そう言えば今まで誰にも人に会っていなかった。
大岳への登りから見た井戸岳
噴火口の跡がいかにも火山らしいです


小屋から大岳への登りはハイマツ帯に変わり高山的な雰囲気。後ろを振り返ると井戸岳の噴火口跡がよく分かる。友人のE氏とも火山は面白いなどと話していた。
大岳山頂にて

八甲田大岳山頂1584mは八甲田連峰最高峰である。晴れていれば北は北海道から南は去年行った鳥海山まで見えるらしいがこの日は生憎の天気。しかし時々雲が切れて周辺の山を見ることが出来た。八甲田の山々は皆綺麗な円錐形。大岳山頂にも火口跡がある。やっぱり火山(^^;)
大岳山頂直下の鏡池

大岳から仙人岱に向けて下ると小さな鏡池がある。ここも噴火口の一つらしい。ここにはサンショウウオも生息しているらしい。
仙人岱付近のハッコウダシオガマ

仙人岱に下りるとお花畑が広がっている。谷状の地形で遅くまで残雪があるようだ。チングルマも遠くに咲いているのが見える。
ミヤマリンドウ(仙人岱付近)

初秋の花も見られた。
八甲田清水

お花畑を過ぎると踏み荒らしで裸地化してしまった湿原跡に出る。
ここの中心に八甲田清水と言われる泉がある。写真の様に木の枠で囲ってあって中を覗いてみてもどこから湧いているのか見えない。

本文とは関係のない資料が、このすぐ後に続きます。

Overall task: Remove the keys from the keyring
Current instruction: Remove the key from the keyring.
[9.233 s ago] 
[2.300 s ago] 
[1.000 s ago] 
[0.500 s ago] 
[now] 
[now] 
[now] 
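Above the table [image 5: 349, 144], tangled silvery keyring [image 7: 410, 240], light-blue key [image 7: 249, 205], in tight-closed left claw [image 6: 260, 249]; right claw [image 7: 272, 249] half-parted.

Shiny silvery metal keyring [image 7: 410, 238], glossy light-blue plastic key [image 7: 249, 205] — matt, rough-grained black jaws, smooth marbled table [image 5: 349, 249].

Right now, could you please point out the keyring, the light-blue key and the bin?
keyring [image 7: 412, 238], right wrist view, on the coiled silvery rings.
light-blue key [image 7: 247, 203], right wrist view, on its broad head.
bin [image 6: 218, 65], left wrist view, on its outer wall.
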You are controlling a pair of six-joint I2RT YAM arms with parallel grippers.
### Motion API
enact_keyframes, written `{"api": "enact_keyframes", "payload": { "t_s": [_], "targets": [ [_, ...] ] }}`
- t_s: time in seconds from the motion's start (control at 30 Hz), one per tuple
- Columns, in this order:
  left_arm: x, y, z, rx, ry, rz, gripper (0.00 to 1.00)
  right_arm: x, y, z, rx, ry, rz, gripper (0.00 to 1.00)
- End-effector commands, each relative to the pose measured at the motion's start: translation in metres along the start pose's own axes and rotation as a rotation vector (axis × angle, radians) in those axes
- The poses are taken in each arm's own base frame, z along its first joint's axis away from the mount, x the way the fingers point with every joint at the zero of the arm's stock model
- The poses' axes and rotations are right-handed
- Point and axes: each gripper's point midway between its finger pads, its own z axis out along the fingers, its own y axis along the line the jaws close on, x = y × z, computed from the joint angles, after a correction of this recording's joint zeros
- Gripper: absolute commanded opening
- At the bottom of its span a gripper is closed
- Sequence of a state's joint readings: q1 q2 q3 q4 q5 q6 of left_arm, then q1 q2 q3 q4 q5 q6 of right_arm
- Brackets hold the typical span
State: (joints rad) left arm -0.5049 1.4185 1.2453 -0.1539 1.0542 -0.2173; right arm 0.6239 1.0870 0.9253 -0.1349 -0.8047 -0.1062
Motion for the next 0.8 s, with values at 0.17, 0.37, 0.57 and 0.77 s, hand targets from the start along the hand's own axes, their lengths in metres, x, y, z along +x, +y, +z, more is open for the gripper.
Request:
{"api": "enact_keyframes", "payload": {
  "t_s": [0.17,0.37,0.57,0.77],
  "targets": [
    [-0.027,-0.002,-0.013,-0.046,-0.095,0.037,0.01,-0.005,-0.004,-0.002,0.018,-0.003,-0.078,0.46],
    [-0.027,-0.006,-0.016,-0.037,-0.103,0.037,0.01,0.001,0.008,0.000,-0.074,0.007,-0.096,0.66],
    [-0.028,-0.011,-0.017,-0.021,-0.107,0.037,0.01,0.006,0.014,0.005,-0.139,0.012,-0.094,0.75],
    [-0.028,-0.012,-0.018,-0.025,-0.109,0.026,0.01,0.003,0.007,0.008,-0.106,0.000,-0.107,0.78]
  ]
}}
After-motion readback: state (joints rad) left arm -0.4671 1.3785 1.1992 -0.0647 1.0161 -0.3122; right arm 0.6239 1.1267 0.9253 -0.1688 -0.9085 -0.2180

しかし枠に差し込んである管からはコンコンと水が出ている。不思議。
地獄湯の沢

ここから少し下ると地獄湯の沢と言われる硫黄臭がする谷に出る。
地面も白や黄色で植物もなく死の世界。
ここから暫く樹林帯の下りであるがいきなり森が無くなったような場所もあって驚く。ここも突然の火山性ガスの噴出などで植物が枯れてしまったのであろう。やはり火山は面白い。
酸ヶ湯下山
熊注意の看板が・・・(^^;)

この日は麓の温湯温泉に宿泊。青森市ではねぶた祭りだったようだがここでも「ねぷた」祭りをやっていた。
青森上空から青森市街・陸奥湾
遠く北海道・・・


8/5は空路で羽田まで。E氏は夏期休暇でもう暫く東北に残って山にも登るのだと言う。羨ましい。私は明日から仕事であった(-_-)

帰りの飛行機からは東北の山々が総出演であった。
去年行った鳥海山も見えて感激する。来年行く予定の飯豊連峰の雪渓もはっきり認めることが出来た。